A young citizen solemnly intones, “I believe if you’re a born-again Christian, then there should be no issue against prayer.” An aging church patriarch explains that all of this discontent wouldn’t happen if we could only return to “the morals and ethics of the 1950s.” People wear T-shirts touting “Religious Freedom” and hold signs proclaiming “It’s God’s Way or No Way.”
No, it’s not a story about a Tea Party rally last week. Nor is it the minutes from a meeting of the board of Hobby Lobby. It’s from Chris Herrington’s 1999 Flyer review of a PBS documentary called School Prayer: A Community at War.
In 1994, Lisa Herdahl, a transplanted Californian (naturally), discovered that Christian prayers were being broadcast daily over the intercom at her child’s Pontotoc, Mississippi, public school. Herdahl objected, saying that such compulsory or captive-audience prayers violated her constitutional right to freedom of religion. She was on firm legal ground, of course. But in Pontotoc, she was seen, as one local minister says in the program, as “a lady that’s controlled by Satan, with many demonic spirits.”
The show focused on the battle that ensued in Pontotoc. “Portions of School Prayer play like a live-action episode of The Simpsons,” Herrington wrote. “Tortured reasoning and inane sound bites adding up to an accidental satire on quintessentially American knownothingism.”
Nailed it.
The American Civil Liberties Union (ACLU) comes to town to defend Herdahl. They are seen, literally, as agents of Satan. The locals try to a) discern whether the ACLU attorneys are Jewish; b) decide whether Herdahl could possibly be an ACLU plant sent to stir up trouble; c) describe the ACLU as being “to the Christian belief what the Nazi was to the Jew.”

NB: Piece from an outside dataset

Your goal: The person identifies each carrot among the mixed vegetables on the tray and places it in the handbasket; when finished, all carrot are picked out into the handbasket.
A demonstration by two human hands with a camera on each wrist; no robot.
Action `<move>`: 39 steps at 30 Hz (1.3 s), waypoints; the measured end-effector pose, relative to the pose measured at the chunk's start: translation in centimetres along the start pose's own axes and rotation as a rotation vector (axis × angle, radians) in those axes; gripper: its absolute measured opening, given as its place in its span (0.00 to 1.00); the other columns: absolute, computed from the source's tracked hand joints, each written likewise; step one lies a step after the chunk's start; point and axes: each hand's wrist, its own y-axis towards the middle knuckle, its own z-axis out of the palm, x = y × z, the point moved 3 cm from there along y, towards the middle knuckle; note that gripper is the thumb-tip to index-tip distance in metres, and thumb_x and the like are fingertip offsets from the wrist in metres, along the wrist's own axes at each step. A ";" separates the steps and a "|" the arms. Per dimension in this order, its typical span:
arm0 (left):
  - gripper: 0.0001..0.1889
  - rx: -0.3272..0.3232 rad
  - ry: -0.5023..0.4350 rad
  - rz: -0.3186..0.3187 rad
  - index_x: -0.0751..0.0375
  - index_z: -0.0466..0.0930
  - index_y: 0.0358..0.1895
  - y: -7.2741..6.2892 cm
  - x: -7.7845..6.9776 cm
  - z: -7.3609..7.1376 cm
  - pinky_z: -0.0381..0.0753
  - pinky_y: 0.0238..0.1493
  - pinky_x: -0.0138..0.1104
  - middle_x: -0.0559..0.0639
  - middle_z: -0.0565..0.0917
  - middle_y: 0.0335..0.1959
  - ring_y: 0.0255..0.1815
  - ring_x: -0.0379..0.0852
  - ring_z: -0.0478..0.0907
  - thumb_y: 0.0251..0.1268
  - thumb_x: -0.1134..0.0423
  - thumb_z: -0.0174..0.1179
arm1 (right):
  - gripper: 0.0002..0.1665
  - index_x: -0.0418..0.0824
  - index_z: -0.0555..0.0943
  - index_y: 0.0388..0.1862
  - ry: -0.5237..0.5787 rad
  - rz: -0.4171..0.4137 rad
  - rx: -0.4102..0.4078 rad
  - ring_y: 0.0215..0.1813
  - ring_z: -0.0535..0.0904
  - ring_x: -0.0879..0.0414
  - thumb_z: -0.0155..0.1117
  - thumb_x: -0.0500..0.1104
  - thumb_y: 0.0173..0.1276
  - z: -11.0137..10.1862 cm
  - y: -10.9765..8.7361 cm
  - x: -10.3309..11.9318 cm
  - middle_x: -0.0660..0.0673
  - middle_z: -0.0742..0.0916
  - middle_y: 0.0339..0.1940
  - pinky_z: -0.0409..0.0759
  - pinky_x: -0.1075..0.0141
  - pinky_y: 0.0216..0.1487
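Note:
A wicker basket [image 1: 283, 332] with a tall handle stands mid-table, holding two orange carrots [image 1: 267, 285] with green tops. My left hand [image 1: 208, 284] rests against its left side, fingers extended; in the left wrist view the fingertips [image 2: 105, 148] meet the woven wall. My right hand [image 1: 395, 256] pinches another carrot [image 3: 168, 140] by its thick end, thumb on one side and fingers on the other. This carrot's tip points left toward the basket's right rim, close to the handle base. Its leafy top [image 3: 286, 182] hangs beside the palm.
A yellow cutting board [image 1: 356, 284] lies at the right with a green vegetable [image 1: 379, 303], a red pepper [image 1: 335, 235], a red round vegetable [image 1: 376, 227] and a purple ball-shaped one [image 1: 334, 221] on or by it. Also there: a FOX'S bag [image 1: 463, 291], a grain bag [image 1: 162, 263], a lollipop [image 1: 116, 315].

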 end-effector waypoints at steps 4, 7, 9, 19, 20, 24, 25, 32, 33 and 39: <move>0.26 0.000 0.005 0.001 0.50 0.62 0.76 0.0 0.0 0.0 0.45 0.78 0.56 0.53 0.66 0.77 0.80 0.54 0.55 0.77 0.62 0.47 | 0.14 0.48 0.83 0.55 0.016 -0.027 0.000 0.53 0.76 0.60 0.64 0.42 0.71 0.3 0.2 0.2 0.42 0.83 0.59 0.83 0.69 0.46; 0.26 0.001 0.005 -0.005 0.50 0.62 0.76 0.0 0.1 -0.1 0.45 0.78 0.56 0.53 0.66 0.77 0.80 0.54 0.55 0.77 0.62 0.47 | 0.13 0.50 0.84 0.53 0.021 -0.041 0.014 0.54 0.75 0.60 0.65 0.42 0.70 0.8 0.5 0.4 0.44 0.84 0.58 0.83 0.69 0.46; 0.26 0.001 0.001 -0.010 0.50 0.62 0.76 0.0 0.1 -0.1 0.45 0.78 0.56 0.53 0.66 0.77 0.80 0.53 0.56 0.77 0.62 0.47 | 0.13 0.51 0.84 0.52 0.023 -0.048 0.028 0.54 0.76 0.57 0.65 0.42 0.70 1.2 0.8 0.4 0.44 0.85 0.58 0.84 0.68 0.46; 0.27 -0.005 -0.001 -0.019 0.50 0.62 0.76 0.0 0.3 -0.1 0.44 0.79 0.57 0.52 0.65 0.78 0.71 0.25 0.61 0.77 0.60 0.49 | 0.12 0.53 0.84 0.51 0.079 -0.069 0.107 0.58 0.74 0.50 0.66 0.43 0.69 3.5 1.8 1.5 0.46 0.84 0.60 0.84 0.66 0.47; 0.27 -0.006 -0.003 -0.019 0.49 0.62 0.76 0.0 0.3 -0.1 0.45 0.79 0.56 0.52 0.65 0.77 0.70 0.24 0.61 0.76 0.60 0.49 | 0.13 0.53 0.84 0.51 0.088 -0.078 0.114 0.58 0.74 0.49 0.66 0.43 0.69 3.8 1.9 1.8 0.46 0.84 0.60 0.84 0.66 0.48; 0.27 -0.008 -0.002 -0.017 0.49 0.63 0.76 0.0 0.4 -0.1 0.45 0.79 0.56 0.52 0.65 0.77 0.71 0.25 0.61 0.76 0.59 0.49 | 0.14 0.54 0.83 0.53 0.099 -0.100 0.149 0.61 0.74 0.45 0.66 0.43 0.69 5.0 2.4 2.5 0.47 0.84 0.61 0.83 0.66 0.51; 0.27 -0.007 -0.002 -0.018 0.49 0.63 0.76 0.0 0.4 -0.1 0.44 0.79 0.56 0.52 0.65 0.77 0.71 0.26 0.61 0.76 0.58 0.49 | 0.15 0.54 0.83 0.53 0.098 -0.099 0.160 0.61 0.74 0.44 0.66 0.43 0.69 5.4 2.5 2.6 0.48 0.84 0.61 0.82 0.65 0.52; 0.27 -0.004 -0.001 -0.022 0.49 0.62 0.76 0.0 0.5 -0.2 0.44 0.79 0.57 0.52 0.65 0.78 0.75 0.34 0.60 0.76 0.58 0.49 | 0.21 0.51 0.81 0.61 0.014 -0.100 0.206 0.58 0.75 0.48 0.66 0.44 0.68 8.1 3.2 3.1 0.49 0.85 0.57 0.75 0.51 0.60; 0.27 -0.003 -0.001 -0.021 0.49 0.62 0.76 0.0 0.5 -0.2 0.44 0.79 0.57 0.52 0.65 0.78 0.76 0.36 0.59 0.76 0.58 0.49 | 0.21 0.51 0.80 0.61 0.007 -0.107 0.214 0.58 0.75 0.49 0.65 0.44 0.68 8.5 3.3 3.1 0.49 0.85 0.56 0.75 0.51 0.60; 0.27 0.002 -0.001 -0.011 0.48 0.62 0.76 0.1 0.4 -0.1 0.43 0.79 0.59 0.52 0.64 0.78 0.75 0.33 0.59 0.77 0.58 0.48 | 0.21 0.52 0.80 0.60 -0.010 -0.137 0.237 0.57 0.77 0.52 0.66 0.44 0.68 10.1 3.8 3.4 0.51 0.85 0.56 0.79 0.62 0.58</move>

The Simpsons or South Park: Take your pick.
And in a twist that could have been taken from last month’s Mississippi Senate runoff election, this mutual enemy of Christianity brings blacks and whites together to fight Satan and protect the “right” to broadcast Christian prayers in school. For religious freedom.

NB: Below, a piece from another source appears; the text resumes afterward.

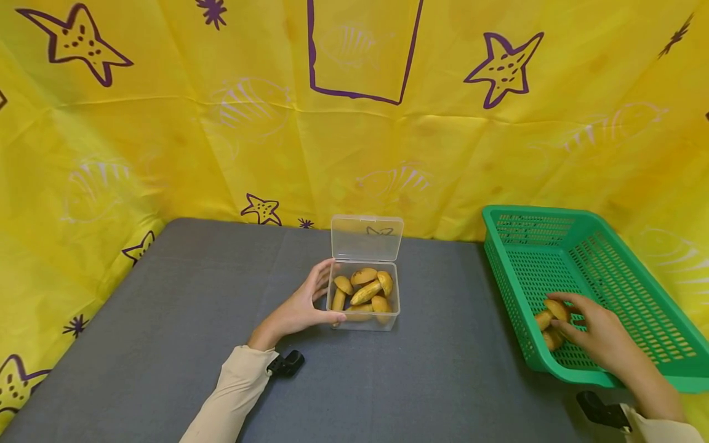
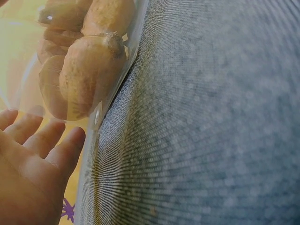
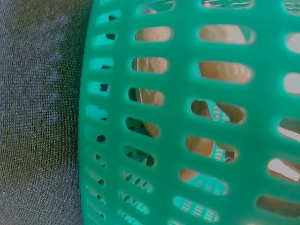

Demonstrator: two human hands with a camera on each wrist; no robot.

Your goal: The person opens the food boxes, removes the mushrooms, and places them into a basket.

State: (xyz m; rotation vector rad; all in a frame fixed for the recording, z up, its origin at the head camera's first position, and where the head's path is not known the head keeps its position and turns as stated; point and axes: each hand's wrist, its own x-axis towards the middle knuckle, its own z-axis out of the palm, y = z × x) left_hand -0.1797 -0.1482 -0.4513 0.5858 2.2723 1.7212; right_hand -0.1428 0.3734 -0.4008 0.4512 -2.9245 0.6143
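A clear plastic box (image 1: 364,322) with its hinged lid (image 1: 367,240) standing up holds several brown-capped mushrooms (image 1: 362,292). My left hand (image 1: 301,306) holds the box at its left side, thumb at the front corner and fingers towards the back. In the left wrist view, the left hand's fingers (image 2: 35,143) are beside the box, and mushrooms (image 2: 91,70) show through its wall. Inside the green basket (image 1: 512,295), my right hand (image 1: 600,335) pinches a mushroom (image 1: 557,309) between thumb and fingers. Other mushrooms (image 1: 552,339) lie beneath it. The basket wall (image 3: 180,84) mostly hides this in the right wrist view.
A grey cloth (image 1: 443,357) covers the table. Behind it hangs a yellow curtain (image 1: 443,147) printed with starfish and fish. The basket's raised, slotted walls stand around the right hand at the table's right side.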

An African-American minister, Anthony Collier, says that “the prayer case [brought] Pontotoc together like nothing else had. I don’t recall ever being invited to a white church before this happened.”

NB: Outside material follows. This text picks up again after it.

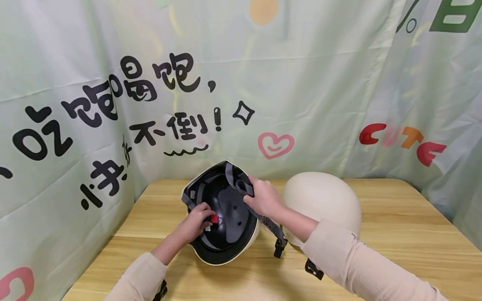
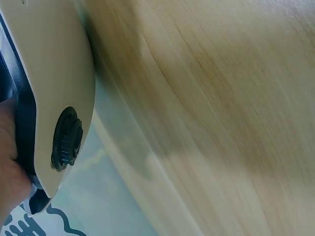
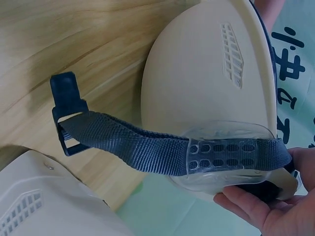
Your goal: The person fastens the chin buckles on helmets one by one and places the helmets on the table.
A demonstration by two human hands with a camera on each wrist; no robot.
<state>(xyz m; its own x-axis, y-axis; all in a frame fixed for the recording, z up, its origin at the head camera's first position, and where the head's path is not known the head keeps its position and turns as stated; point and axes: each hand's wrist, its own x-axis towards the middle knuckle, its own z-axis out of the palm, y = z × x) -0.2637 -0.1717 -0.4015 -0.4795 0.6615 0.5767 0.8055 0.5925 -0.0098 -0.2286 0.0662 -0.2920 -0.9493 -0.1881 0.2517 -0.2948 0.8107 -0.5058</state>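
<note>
A cream helmet [image 1: 230, 205] is tipped so that its black padded inside faces me. My left hand [image 1: 196, 221] reaches over the near left rim, fingertips pinching a strap buckle with a red part [image 1: 214, 218] inside. My right hand [image 1: 265, 198] grips the rim at the far right, along with a grey strap [image 1: 235, 184]. In the right wrist view, its fingers curl at the shell's edge. From there a webbing strap [image 3: 123, 147] hangs free through a clear perforated pad [image 3: 221, 155], ending in a black buckle [image 3: 68, 113].
A second cream helmet [image 1: 321, 200] sits dome up on the wooden table [image 1: 399, 225], right beside the first, partly behind my right forearm. A black buckle [image 1: 314, 269] lies near it. Printed fabric [image 1: 320, 104] hangs behind the table and along its sides.
</note>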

The Lord moves in mysterious ways.
The Herndahl case was eventually heard in an Oxford courtroom, where it was decided — not surprisingly — that Pontotoc’s broadcasting of prayers over the intercom was a violation of federal law. Doh.
But, as Herrington concluded: “In Pontotoc, where God is a Republican, Old Glory is waved, and the town leadership (much less the typical high school student) lacks an understanding of basic civics … easy solutions are hard to come by. For a small, religiously homogenous community with a deepseated skepticism toward outsiders, Herdahl’s insistence on a strict legal reading of separation laws amount[ed] to an attack on a whole way of life.”
One can only imagine what the current Supreme Court would do with this case.
Amazingly, 20 years later, the program could probably be replayed as a documentary about a current situation and no one would be the least bit surprised, which is one of the saddest sentences I’ve ever typed.